▸ Information provided:
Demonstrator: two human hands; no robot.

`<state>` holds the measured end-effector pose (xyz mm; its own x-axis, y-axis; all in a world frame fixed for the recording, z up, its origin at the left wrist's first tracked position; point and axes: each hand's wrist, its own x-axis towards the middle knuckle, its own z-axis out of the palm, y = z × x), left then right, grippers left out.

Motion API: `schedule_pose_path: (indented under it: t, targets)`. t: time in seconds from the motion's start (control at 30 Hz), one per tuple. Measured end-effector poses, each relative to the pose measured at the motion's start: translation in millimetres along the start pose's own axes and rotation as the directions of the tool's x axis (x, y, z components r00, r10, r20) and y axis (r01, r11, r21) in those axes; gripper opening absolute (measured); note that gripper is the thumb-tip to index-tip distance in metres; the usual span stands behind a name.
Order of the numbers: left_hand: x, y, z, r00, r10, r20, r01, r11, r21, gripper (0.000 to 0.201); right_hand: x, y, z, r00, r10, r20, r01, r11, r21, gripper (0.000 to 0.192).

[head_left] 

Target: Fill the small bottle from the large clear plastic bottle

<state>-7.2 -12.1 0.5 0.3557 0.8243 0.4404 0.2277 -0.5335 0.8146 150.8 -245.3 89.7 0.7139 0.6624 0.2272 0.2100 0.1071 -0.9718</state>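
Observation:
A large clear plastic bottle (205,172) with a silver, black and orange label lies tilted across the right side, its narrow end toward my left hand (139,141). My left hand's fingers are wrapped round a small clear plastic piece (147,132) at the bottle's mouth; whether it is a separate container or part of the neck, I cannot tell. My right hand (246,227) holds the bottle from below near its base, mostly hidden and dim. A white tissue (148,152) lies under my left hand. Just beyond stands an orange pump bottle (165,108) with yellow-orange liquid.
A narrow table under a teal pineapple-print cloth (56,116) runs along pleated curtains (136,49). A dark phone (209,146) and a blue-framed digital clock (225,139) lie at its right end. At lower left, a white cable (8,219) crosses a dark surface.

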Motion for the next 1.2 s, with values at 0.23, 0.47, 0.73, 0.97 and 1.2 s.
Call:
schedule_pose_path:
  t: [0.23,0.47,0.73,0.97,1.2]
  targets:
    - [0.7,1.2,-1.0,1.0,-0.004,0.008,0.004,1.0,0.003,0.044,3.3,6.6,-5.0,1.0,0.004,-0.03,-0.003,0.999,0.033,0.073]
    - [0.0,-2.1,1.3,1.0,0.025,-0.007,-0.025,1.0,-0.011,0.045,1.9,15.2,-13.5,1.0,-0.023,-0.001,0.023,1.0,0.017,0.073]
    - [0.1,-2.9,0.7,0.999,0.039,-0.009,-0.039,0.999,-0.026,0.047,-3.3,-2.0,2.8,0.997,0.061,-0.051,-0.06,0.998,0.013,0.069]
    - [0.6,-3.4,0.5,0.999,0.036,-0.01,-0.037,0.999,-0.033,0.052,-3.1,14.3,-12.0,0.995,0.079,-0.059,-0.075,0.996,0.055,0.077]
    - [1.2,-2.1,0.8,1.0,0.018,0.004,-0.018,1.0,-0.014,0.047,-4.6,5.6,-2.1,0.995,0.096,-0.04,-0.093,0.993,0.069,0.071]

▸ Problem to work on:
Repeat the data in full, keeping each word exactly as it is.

▸ Result for this task:
Demonstrator: two human hands; no robot.

`<state>` holds the measured end-effector pose (xyz mm; its own x-axis, y-axis; all in a world frame fixed for the recording, z up, its origin at the left wrist's first tracked position; point and axes: each hand's wrist, its own x-axis towards the middle knuckle, its own z-axis out of the palm, y = z × x), left then right, grippers left out.

Motion API: `schedule_pose_path: (indented under it: t, targets)`. t: time in seconds from the motion's start (control at 30 Hz), one per tuple. Measured end-effector poses, each relative to the pose measured at the motion's start: translation in millimetres along the start pose's own axes and rotation as the directions of the tool's x axis (x, y, z components r00, r10, r20) and y axis (r01, r11, r21) in those axes; gripper opening absolute (measured); note that gripper is the thumb-tip to index-tip distance in metres; the usual span stands behind a name.
Order of the numbers: left_hand: x, y, z, r00, r10, r20, r01, r11, r21, gripper (0.000 to 0.201); right_hand: x, y, z, r00, r10, r20, r01, r11, r21, gripper (0.000 to 0.192).

[head_left] 

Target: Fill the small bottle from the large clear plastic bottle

<state>-7.2 -12.1 0.5 0.3557 0.8243 0.4404 0.2277 -0.5335 0.8146 150.8 -245.3 89.7 0.7139 0.6624 0.2272 0.2100 0.1071 -0.9718</state>
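Observation:
A large clear plastic bottle (205,172) with a silver, black and orange label lies tilted across the right side, its narrow end toward my left hand (139,141). My left hand's fingers are wrapped round a small clear plastic piece (147,132) at the bottle's mouth; whether it is a separate container or part of the neck, I cannot tell. My right hand (246,227) holds the bottle from below near its base, mostly hidden and dim. A white tissue (148,152) lies under my left hand. Just beyond stands an orange pump bottle (165,108) with yellow-orange liquid.
A narrow table under a teal pineapple-print cloth (56,116) runs along pleated curtains (136,49). A dark phone (209,146) and a blue-framed digital clock (225,139) lie at its right end. At lower left, a white cable (8,219) crosses a dark surface.
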
Motion for the next 1.2 s, with values at 0.23, 0.47, 0.73, 0.97 and 1.2 s.
Call:
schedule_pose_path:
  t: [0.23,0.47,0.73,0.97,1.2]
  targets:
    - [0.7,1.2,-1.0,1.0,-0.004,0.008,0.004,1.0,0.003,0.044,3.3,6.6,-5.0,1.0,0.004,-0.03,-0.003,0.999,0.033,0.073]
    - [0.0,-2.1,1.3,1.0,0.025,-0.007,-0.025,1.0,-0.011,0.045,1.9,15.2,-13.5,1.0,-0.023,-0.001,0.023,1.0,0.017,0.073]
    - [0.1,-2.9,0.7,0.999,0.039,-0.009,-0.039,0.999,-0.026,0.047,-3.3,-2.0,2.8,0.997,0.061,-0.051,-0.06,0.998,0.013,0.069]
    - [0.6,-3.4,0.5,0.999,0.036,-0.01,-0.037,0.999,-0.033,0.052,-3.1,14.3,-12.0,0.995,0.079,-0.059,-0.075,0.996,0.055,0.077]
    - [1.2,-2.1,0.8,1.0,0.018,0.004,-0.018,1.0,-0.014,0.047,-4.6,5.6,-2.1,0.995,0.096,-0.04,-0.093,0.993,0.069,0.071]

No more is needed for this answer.